I’d lost nearly ten pounds and I was elated. I hadn’t dropped below 160 pounds in at least five years, maybe ten. This weight loss was a huge accomplishment. I felt kind and didn’t dwell on the fact that it’s only taken two months to accomplish. All those years of lamenting my largess and it was gone with a commitment to Weight Watchers. And to myself. In two months.
I was kind that is until I saw the self-portrait I’d just taken and all I could see suddenly was the largeness that still remained. My hips ever-expanding, belly burgeoning, and the progress was gone. When I shone a light on perfection, on how far I had to go, it was as if all that abstinence didn’t matter suddenly. And I stood in that for about 5 minutes before a warning bell went off.

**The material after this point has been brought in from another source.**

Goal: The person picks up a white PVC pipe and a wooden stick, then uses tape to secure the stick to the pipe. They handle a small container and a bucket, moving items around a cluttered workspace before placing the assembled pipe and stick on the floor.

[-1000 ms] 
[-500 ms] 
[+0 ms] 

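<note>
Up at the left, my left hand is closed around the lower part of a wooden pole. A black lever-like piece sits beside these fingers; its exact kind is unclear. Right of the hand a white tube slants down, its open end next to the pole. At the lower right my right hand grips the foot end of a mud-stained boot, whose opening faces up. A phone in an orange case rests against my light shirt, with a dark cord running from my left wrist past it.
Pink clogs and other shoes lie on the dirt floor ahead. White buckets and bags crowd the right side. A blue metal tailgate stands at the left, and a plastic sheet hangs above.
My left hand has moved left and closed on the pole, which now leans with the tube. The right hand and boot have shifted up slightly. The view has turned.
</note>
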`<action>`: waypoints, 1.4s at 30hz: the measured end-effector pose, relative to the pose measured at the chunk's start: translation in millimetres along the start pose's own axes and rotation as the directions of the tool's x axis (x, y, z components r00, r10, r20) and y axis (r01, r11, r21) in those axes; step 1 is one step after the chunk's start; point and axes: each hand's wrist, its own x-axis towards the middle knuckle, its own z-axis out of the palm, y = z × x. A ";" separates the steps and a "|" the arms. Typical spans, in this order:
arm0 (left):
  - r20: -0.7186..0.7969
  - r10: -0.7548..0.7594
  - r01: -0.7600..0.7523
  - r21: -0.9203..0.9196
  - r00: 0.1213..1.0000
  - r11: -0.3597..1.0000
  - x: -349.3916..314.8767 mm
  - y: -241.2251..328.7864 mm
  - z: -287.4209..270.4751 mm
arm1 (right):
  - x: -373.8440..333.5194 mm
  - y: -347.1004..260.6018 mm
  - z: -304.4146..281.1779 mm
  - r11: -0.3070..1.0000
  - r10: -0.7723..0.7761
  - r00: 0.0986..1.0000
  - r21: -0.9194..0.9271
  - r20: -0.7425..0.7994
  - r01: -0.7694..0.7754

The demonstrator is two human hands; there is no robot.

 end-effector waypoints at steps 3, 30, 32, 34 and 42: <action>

This was a huge accomplishment for anyone. Don’t steal the joy away please. Perspective is a choice about which binoculars to put on. Do I want to revel in pride everyday for my accomplishments? Do I want to feel the pride and power about making choices in my life that make a difference to my soul?
If I’d like to continue for the next however many decades robbing myself of every accomplishment I achieve as I compare my progress to a perfect end goal or someone else’s achievements, it’s one choice I could make. But it’s a blechhhy one!
Yes I’d love to fit into a size 8 again. However, today I’m going celebrate my win of fitting back into the wardrobe I have. And treat myself to a new blouse maybe that looks flattering on this new body I intend to keep. I am not going to rush off and read the ending and then decide that where I am now sucks. I’m going to stand in my now and show that drops in the bucket fill the bucket up. Or drops out of the bucket slim the bucket down in this case. And in doing so, I am then filled with pride and accomplishment and hope.